■ **What you should do**
Repeat the lines below exactly as written, please, from the line with "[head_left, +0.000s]" to the line with "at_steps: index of", both lines included, and no others.
───── Records for this exercise ─────
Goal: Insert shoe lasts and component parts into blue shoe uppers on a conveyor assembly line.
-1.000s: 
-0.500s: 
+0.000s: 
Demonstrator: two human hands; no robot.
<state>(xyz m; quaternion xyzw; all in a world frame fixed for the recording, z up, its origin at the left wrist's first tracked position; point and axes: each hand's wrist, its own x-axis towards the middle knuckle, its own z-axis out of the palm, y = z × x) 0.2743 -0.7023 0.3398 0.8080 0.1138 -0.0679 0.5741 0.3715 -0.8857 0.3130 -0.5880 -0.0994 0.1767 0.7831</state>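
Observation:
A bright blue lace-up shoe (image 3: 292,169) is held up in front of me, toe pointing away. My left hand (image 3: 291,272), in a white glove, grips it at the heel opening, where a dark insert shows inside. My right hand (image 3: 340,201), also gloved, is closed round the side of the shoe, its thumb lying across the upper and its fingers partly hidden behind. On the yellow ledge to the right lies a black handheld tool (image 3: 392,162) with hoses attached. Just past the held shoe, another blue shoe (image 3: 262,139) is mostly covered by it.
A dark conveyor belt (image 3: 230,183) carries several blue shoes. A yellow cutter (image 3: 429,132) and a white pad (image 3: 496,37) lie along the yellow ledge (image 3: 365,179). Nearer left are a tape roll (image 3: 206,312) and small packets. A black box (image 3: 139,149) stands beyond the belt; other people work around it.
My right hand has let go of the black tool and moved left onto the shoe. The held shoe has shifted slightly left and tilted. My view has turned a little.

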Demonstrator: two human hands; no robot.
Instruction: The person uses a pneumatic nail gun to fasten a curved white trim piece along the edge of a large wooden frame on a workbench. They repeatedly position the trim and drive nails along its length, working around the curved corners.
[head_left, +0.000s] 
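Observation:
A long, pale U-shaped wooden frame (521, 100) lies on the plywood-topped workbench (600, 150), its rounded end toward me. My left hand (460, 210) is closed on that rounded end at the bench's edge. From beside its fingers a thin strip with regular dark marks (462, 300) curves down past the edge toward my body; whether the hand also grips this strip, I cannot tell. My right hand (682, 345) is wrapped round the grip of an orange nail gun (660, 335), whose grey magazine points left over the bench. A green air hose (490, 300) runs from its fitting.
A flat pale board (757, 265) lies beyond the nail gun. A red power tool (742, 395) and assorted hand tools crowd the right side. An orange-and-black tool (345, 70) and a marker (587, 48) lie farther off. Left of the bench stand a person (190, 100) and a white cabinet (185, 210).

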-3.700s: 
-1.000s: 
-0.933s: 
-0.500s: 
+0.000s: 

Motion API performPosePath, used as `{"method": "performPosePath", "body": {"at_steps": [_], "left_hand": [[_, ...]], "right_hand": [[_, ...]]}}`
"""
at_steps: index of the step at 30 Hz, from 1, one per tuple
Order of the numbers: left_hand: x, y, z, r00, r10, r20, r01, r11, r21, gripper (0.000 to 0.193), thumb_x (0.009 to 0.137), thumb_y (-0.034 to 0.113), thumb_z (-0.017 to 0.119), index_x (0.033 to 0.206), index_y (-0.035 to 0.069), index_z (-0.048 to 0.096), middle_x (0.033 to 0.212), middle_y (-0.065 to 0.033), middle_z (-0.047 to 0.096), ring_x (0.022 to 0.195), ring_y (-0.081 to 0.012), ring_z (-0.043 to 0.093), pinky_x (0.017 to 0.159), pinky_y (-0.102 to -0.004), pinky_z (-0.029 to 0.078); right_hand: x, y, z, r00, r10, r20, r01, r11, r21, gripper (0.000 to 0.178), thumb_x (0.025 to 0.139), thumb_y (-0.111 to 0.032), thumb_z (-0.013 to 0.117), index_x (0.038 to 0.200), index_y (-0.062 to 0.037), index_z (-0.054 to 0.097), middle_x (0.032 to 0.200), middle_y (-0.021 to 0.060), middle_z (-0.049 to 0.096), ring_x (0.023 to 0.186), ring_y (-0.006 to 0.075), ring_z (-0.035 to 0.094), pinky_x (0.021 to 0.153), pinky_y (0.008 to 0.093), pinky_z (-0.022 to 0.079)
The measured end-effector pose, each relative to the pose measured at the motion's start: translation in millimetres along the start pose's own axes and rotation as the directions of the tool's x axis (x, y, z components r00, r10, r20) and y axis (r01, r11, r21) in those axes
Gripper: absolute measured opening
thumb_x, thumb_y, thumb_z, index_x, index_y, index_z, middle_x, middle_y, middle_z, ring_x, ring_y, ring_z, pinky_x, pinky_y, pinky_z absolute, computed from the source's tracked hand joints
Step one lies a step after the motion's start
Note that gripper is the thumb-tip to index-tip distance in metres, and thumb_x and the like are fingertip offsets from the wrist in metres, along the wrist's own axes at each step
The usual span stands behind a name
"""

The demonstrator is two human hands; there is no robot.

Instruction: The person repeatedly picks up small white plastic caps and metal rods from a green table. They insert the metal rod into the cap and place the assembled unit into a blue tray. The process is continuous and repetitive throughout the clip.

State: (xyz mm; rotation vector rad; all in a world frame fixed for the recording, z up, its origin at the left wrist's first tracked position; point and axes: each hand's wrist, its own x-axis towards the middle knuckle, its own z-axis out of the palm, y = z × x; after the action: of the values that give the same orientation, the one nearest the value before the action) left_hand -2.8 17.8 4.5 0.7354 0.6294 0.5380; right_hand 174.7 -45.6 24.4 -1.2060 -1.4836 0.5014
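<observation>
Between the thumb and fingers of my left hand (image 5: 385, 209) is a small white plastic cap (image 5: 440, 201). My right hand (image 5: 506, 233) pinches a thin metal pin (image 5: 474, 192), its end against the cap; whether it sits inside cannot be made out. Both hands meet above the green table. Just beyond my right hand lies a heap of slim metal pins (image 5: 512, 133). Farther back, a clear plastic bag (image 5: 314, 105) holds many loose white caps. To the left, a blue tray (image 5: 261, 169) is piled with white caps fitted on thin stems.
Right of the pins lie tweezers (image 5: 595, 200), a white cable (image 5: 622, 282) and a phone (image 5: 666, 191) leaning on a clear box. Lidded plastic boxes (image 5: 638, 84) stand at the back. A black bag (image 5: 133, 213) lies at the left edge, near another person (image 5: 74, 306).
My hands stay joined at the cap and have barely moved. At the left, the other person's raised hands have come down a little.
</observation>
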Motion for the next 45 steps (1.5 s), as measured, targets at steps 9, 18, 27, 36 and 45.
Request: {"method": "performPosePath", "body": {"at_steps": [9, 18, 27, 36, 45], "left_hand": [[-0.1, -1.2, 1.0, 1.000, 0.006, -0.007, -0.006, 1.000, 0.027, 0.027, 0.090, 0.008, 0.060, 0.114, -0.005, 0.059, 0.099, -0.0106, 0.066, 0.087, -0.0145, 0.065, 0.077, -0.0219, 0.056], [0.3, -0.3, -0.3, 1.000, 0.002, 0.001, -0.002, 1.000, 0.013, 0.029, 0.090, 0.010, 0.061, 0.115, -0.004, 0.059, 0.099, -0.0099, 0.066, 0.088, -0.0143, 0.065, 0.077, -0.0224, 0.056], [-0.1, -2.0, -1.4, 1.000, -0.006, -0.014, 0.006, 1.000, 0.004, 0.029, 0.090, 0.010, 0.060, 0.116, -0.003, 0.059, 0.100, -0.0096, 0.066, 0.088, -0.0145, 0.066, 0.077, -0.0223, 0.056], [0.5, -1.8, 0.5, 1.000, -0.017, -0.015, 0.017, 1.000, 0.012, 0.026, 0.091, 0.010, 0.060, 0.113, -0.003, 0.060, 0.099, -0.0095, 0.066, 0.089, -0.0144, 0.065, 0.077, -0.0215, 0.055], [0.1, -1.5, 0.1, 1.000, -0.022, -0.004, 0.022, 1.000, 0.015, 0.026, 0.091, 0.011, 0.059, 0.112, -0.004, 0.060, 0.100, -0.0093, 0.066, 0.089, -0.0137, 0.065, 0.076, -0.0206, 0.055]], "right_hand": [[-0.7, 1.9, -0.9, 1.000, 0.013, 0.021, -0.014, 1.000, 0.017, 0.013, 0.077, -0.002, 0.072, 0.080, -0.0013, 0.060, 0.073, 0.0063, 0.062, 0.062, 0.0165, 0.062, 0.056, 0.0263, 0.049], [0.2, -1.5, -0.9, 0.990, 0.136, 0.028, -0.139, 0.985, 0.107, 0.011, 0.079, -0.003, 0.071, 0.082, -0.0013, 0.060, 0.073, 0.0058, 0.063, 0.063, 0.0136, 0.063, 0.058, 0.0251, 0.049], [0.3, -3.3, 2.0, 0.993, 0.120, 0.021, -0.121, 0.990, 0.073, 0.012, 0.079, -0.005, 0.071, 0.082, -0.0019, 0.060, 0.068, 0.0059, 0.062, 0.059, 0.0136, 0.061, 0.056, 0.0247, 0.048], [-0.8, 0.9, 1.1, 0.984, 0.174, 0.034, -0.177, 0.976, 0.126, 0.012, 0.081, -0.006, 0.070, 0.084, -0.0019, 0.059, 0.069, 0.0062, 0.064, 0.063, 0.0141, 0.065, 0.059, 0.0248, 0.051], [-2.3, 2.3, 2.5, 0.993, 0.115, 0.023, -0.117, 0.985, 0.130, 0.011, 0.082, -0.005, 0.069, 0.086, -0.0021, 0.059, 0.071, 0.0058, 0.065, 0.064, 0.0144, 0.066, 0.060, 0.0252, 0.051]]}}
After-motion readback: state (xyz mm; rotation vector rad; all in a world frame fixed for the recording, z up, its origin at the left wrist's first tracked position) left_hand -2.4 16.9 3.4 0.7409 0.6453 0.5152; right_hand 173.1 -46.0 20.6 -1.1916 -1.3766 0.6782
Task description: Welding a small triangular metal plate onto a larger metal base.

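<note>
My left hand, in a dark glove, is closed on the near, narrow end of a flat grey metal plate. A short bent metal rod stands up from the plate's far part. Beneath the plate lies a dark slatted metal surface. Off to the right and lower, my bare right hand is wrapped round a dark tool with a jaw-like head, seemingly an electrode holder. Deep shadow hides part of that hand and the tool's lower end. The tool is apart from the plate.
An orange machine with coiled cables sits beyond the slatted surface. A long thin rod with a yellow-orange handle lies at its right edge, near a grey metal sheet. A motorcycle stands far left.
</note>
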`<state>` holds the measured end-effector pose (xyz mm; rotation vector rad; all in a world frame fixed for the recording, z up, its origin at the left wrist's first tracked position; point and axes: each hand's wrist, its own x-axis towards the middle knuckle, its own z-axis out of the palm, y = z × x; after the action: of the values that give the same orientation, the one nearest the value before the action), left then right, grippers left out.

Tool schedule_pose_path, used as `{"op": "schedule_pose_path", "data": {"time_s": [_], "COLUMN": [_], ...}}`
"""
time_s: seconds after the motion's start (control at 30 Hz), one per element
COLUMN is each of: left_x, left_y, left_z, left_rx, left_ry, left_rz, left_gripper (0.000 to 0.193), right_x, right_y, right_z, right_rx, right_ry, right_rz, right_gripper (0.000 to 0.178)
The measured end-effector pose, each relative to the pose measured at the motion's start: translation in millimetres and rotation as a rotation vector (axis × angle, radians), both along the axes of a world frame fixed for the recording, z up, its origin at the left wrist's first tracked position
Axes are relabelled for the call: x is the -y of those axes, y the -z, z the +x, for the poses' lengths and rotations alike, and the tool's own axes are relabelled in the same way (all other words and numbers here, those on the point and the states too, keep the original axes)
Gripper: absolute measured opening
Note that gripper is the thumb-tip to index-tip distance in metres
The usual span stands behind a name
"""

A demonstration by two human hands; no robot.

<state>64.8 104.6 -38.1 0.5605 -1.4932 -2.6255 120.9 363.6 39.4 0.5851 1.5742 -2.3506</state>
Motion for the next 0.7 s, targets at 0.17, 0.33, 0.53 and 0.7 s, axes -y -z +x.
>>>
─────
■ **Solution**
[head_left, +0.000s] 
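Observation:
A long, pale U-shaped wooden frame (521, 100) lies on the plywood-topped workbench (600, 150), its rounded end toward me. My left hand (460, 210) is closed on that rounded end at the bench's edge. From beside its fingers a thin strip with regular dark marks (462, 300) curves down past the edge toward my body; whether the hand also grips this strip, I cannot tell. My right hand (682, 345) is wrapped round the grip of an orange nail gun (660, 335), whose grey magazine points left over the bench. A green air hose (490, 300) runs from its fitting.
A flat pale board (757, 265) lies beyond the nail gun. A red power tool (742, 395) and assorted hand tools crowd the right side. An orange-and-black tool (345, 70) and a marker (587, 48) lie farther off. Left of the bench stand a person (190, 100) and a white cabinet (185, 210).
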
-3.700s: 
-1.000s: 
-0.933s: 
-0.500s: 
+0.000s: 

Motion API performPosePath, used as `{"method": "performPosePath", "body": {"at_steps": [_], "left_hand": [[_, ...]], "right_hand": [[_, ...]]}}`
"""
at_steps: index of the step at 30 Hz, from 1, one per tuple

The response to this exercise is now complete.